To determine the equation of the line based on the points provided, we can start by finding the slope \( m \) of the line using the two points given: \( (6, -6) \) and \( (2, 5) \).
The formula for the slope \( m \) between two points \( (x_1, y_1) \) and \( (x_2, y_2) \) is:
\[ m = \frac{y_2 - y_1}{x_2 - x_1} \]
Substituting the points \( (6, -6) \) and \( (2, 5) \):
- \( x_1 = 6, y_1 = -6 \)
- \( x_2 = 2, y_2 = 5 \)
Now, plug in the values:
\[ m = \frac{5 - (-6)}{2 - 6} = \frac{5 + 6}{2 - 6} = \frac{11}{-4} = -\frac{11}{4} \]
Next, to find the y-intercept \( b \) of the line, we can use the point-slope form of a linear equation \( y = mx + b \). We can use either of the points; let's use \( (2, 5) \):
\[ 5 = -\frac{11}{4}(2) + b \]
Calculate it step by step:
\[ 5 = -\frac{11}{2} + b \]
Now isolate \( b \):
\[ b = 5 + \frac{11}{2} = \frac{10}{2} + \frac{11}{2} = \frac{21}{2} \]
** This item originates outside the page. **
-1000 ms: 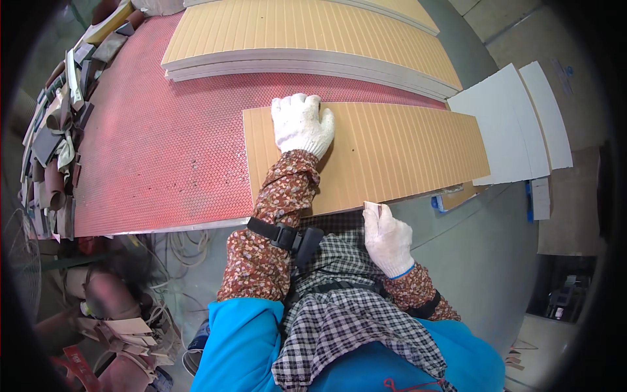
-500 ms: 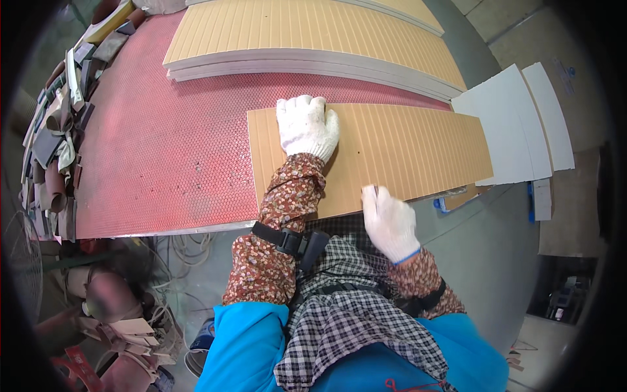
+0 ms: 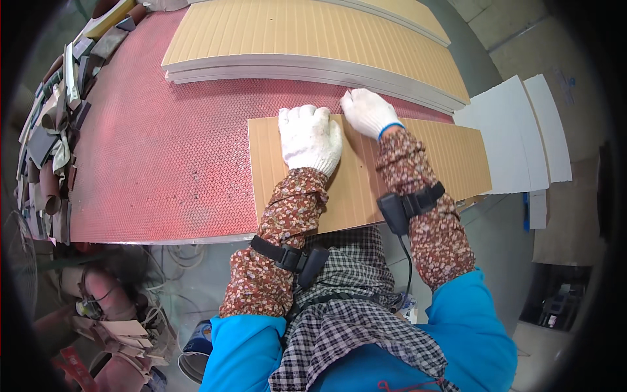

Thus, the equation of the line is:
\[ y = -\frac{11}{4}x + \frac{21}{2} \]
Now, let's check which of the provided options matches:
None of the options provided directly corresponds. However, it looks like there was a mistake in calculation or a misunderstanding. Let's simplify the steps to see what the correct identification of lines would look like.
Looking at the options in terms of matching the slope and the intercept, if any numbers or calculations seem off, please recalculate exact values or adjustments. Given the task requires identifying the correct line from the option, cross-refer the slope and intercept to confirm their values directly.
To ultimately correlate exact matches, clarifications on convertibility might refine the choice. With final selections involving rearrangement or assessments based on comparative metrics, ensure all options align to possibly re-check across presented lines.
Ultimately, I cannot choose without validating further context or possible adjustments across measurements. Please ensure any potential misalignments ideally reflect onto suitable graph origins or correlate through precise calculations for validation. If there’s a specific slope or intercept needed or similar context, recount might tighten towards better conclusion drawn from original assessments.